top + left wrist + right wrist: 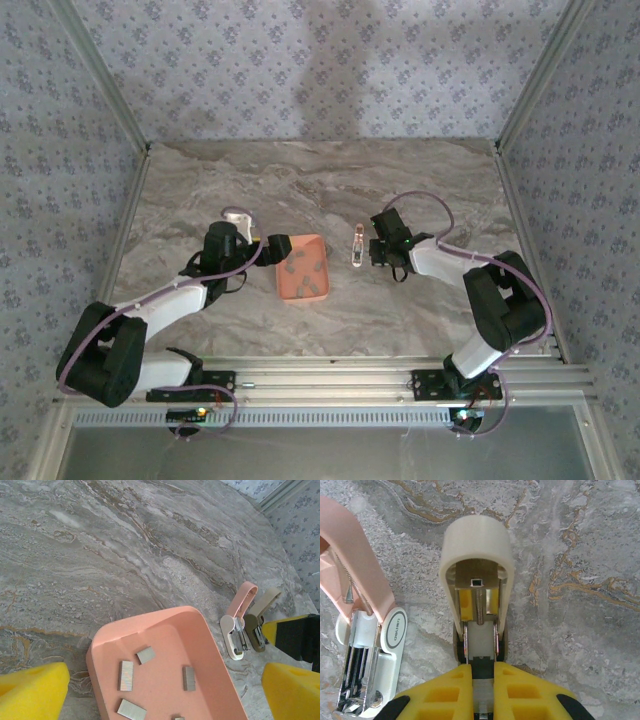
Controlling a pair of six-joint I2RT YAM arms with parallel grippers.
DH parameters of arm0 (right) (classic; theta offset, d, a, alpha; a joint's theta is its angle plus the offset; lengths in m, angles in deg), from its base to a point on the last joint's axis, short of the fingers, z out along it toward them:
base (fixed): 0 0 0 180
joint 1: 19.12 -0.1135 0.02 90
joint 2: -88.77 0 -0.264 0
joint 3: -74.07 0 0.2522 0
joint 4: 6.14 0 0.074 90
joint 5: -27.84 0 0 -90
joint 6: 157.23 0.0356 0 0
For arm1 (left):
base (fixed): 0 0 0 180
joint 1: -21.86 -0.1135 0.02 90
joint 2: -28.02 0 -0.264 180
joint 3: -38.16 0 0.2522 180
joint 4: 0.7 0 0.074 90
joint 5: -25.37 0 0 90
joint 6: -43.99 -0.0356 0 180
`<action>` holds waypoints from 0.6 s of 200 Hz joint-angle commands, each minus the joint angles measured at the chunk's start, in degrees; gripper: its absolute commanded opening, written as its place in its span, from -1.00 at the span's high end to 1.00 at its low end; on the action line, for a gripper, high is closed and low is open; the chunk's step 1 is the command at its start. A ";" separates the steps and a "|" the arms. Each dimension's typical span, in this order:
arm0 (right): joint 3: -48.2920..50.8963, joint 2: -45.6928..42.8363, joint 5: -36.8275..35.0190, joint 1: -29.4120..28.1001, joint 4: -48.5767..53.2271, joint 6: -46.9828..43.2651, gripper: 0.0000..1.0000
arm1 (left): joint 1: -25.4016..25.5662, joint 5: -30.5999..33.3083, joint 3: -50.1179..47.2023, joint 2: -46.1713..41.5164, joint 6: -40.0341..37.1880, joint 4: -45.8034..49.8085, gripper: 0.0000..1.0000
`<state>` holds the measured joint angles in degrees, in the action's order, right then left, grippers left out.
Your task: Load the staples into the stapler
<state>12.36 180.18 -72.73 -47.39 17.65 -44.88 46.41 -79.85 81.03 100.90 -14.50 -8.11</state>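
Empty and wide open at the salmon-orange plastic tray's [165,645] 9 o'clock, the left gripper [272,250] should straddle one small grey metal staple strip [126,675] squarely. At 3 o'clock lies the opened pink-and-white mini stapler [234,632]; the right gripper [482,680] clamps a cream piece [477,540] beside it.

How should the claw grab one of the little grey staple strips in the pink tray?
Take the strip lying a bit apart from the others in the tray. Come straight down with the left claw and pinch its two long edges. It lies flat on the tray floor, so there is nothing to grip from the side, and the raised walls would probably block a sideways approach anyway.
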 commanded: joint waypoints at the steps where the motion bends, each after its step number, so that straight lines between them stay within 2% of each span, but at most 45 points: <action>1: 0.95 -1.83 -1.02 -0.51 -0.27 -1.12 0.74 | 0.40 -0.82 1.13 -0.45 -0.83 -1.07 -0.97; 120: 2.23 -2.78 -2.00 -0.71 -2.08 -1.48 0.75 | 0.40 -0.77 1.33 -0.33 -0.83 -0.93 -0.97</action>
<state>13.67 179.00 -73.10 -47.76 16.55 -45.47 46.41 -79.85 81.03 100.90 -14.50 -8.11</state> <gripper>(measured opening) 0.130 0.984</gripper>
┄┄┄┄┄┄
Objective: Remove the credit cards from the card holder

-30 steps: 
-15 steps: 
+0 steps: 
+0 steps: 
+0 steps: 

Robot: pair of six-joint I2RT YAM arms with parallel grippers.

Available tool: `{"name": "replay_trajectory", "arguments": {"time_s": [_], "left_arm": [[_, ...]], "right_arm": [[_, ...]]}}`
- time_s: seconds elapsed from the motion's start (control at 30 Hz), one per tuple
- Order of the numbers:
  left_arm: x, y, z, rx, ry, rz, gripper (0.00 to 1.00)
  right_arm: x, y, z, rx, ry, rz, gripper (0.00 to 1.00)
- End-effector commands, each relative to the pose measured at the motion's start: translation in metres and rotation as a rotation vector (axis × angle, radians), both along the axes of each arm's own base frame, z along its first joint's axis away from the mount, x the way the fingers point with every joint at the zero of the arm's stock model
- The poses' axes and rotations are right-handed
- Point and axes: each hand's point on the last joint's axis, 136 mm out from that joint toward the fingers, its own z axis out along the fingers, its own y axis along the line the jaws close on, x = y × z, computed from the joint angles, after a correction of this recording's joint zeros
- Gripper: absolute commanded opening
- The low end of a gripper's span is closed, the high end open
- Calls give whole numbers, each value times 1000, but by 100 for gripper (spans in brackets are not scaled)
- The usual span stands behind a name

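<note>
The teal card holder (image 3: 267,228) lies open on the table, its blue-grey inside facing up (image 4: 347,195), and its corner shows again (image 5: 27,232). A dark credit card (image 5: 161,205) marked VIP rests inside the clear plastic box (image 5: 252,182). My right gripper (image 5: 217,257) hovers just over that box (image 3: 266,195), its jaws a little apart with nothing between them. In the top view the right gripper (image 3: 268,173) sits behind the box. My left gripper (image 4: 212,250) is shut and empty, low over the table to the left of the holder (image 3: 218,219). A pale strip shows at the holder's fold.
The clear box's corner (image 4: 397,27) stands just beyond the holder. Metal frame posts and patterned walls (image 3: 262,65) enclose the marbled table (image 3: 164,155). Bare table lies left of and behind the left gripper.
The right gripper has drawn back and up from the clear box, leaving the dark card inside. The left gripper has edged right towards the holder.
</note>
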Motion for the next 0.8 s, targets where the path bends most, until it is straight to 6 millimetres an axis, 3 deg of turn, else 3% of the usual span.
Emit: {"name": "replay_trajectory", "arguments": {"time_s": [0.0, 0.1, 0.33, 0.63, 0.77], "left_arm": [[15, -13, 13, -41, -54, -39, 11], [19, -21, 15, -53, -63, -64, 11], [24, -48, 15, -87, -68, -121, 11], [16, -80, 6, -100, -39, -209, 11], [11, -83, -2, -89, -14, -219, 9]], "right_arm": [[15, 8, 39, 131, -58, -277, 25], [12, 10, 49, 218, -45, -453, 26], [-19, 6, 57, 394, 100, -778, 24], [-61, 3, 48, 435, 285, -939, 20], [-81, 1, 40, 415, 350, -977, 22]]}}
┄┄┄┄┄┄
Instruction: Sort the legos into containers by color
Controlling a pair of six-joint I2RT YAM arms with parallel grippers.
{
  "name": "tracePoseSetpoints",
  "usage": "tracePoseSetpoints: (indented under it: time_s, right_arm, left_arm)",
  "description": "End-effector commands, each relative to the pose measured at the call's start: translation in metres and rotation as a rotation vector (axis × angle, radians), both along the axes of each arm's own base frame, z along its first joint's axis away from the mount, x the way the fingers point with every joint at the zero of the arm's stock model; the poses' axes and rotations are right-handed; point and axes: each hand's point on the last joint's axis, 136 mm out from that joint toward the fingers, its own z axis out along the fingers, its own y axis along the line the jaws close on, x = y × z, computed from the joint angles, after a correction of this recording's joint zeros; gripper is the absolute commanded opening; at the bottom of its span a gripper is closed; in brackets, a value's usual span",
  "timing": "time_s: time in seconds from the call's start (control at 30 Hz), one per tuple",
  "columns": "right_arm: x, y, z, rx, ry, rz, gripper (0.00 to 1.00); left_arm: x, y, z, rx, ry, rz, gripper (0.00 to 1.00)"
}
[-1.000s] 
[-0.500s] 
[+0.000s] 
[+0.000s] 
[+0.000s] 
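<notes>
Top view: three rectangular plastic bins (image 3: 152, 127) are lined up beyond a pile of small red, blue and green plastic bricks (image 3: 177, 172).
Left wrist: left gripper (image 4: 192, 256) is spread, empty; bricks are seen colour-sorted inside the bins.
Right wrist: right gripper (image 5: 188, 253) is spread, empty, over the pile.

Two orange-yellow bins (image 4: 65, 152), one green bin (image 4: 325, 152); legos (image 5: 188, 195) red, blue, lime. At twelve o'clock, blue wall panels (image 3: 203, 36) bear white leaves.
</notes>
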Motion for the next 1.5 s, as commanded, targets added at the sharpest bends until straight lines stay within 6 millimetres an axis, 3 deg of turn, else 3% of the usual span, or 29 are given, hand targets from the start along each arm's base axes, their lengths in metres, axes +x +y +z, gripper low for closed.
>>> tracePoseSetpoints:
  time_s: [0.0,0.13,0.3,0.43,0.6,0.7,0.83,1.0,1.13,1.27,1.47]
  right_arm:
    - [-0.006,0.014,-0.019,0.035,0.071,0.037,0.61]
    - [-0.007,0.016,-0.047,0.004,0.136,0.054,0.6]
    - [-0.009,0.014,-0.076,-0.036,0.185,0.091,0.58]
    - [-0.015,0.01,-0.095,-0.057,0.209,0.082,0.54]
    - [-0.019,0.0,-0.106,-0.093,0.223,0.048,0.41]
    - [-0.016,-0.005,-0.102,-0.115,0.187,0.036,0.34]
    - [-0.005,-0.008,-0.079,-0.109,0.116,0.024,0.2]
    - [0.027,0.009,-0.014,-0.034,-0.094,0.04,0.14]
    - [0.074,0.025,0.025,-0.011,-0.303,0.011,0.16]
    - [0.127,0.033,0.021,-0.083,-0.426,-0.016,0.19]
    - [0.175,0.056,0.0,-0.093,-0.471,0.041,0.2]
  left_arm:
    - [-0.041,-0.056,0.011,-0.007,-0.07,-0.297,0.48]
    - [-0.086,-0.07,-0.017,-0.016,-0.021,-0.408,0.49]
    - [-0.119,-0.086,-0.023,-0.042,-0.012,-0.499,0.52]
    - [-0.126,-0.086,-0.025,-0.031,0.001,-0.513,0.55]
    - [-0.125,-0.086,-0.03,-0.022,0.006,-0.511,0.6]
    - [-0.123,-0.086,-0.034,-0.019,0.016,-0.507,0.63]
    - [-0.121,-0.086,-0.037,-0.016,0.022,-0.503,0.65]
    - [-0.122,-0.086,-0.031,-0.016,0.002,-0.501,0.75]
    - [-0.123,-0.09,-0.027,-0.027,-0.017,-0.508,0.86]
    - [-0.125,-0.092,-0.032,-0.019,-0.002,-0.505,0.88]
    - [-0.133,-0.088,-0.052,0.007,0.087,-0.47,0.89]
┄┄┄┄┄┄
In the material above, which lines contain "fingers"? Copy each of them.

Solution >>
DH parameters of arm0 (right) (classic; theta offset, d, a, alpha; a joint's theta is its angle plus the offset; lengths in m, angles in deg), from its base to a point on the last joint's axis, short of the fingers, z out along it toward them:
- End-effector commands, each relative to the pose measured at the motion's start: translation in metres and rotation as a rotation vector (axis × angle, radians), both along the axes of each arm's own base frame, z along its first joint's axis away from the mount, x the way the fingers point with every joint at the zero of the arm's stock model
- Point and axes: each hand's point on the last joint's axis, 136 mm out from that joint toward the fingers, its own z axis out along the fingers, its own y axis along the line the jaws close on, x = y × z, computed from the joint angles, after a correction of this recording's joint zeros
  "description": "End-effector commands, each relative to the pose measured at the call's start: translation in metres and rotation as a rotation vector (axis × angle, radians), both along the axes of each arm's own base frame, z along its first joint's axis away from the mount, x the way the fingers point with every joint at the zero of the arm's stock model; the poses' axes and rotations are right-handed; point and axes: each hand's point on the last joint's axis, 136 mm out from that joint toward the fingers, its own z axis out along the fingers, its own y axis along the line the jaws close on, x = y × z, computed from the joint angles, after a correction of this recording's joint zeros; gripper is the absolute commanded opening; at the bottom of its span a gripper is closed; in brackets, a value's usual span",

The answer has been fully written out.